Mary Stolz published her first book for young people in 1950 with Ursula Nordstrom and never looked back. Since then, she has written more than sixty books, been published in nearly thirty languages, and received two Newbery Honors (for Belling the Tiger and The Noonday Friends). The Bully of Barkham Street is the sequel to A Dog on Barkham Street (also available from HarperTrophy). Ms. Stolz lives on the Gulf Coast of Florida. Garth Williams is the renowned illustrator of almost one hundred books for children, including the beloved Stuart Little by E. B. White, Bedtime for Frances by Russell Hoban, and the Little House series by Laura Ingalls Wilder. He was born in 1912 in New York City but raised in England. He founded an art school near London and served with the British Red Cross Civilian Defense during World War II. Williams worked as a portrait sculptor, art director, and magazine artist before doing his first book Stuart Little, thus beginning a long and lustrous career illustrating some of the best known children's books.
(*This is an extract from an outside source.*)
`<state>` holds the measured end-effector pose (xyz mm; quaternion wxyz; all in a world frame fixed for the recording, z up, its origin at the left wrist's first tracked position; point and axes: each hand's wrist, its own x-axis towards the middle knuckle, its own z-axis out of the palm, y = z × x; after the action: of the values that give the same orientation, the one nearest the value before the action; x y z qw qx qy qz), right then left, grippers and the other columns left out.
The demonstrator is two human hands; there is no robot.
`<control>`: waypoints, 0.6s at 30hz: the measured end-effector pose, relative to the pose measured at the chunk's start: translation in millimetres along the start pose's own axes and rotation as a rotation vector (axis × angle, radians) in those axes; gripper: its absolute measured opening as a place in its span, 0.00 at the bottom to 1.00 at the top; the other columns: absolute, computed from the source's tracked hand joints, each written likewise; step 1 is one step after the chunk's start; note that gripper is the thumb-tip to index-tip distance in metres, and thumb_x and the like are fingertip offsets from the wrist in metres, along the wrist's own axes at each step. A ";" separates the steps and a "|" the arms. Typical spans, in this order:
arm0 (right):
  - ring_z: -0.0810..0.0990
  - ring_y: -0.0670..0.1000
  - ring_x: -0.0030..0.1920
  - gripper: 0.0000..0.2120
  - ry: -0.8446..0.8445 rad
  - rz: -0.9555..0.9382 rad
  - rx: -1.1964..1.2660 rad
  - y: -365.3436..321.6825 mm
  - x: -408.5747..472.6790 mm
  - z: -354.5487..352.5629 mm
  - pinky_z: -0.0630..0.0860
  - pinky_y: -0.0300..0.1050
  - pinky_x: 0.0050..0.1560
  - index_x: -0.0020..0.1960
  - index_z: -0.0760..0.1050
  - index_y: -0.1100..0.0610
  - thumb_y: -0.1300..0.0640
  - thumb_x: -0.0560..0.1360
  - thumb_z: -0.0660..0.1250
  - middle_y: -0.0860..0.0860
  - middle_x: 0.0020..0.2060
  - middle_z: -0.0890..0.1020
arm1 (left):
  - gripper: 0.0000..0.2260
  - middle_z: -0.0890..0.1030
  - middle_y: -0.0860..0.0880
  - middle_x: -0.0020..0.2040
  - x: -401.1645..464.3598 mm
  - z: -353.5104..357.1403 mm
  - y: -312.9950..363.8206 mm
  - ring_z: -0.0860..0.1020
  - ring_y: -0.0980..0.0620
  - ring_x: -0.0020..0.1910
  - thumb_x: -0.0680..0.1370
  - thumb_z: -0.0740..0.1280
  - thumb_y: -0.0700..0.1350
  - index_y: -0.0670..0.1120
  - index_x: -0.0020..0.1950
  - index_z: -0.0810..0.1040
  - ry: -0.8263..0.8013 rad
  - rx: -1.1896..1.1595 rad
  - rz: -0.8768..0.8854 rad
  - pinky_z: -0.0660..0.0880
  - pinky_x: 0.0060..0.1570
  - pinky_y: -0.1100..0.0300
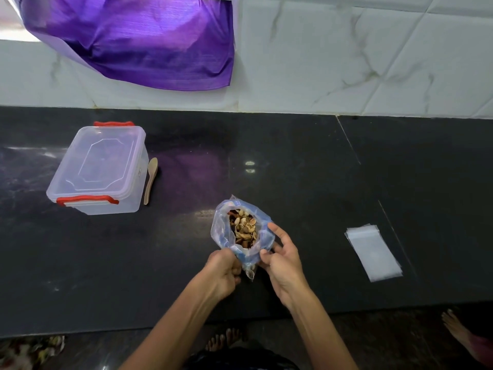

In addition to illustrating works by White and Wilder, he also illustrated George Selden's The Cricket in Times Square and its sequels (Farrar Straus Giroux). He created the character and pictures for the first book in the Frances series by Russell Hoban (HarperCollins) and the first books in the Miss Bianca series by Margery Sharp (Little, Brown). He collaborated with Margaret Wise Brown on her Little Golden Books titles Home for a Bunny and Little Fur Family, among others, and with Jack Prelutsky on two poetry collections published by Greenwillow: Ride a Purple Pelican and Beneath a Blue Umbrella. He also wrote and illustrated seven books on his own, including Baby Farm Animals (Little Golden Books) and The Rabbits' Wedding (HarperCollins).